Gazprom uprzedza zachodnich odbiorców o możliwości zakłóceń dostaw gazu do Europy. W liście do europejskich klientów szef rosyjskiego koncernu, Alieksiej Miller pisze, że konflikt w sprawie tranzytu przez Ukrainę może doprowadzić do ograniczenia ilości dostarczanego surowca.
Gazprom domaga się od ukraińskiego partnera, Neftogazu, ponad dwóch miliardów dolarów za gaz, dostarczony jesienią tego roku. Grozi, że jeśli Kijów nie zapłaci - pierwszego stycznia dostawy na Ukrainę zostaną wstrzymane.

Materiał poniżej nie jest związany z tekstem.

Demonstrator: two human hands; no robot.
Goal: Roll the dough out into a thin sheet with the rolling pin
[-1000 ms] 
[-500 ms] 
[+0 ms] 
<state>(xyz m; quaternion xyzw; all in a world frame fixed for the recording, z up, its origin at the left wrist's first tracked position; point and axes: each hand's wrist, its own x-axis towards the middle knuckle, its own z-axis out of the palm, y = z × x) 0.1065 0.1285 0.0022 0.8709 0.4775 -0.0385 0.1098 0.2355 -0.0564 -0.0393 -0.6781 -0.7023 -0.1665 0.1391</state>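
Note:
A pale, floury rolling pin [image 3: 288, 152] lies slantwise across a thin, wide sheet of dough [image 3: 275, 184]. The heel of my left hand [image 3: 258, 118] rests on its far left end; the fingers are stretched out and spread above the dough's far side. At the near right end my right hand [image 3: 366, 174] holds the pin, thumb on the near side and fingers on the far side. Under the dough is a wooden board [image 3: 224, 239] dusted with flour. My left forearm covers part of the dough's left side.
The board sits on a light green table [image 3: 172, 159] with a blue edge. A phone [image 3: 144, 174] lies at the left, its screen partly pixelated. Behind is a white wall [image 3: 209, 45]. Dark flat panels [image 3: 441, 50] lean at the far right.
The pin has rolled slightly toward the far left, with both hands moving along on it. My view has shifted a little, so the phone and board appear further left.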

Tranzytem przez Ukrainę trafia do Europy 80% rosyjskiego paliwa. Poprzednia "wojna gazowa" między Rosją i Ukrainą doprowadziła w styczniu 2006 roku do zakłóceń w dostawach. Po drastycznej podwyżce cen rosyjskiego gazu Kijów zwiększył opłaty za tranzyt. Strona rosyjska ograniczyła ilość surowca, dostarczanego na Ukrainę i oskarżyła Kijów o zabieranie na swe potrzeby części gazu, przeznaczonego dla zachodnich odbiorców.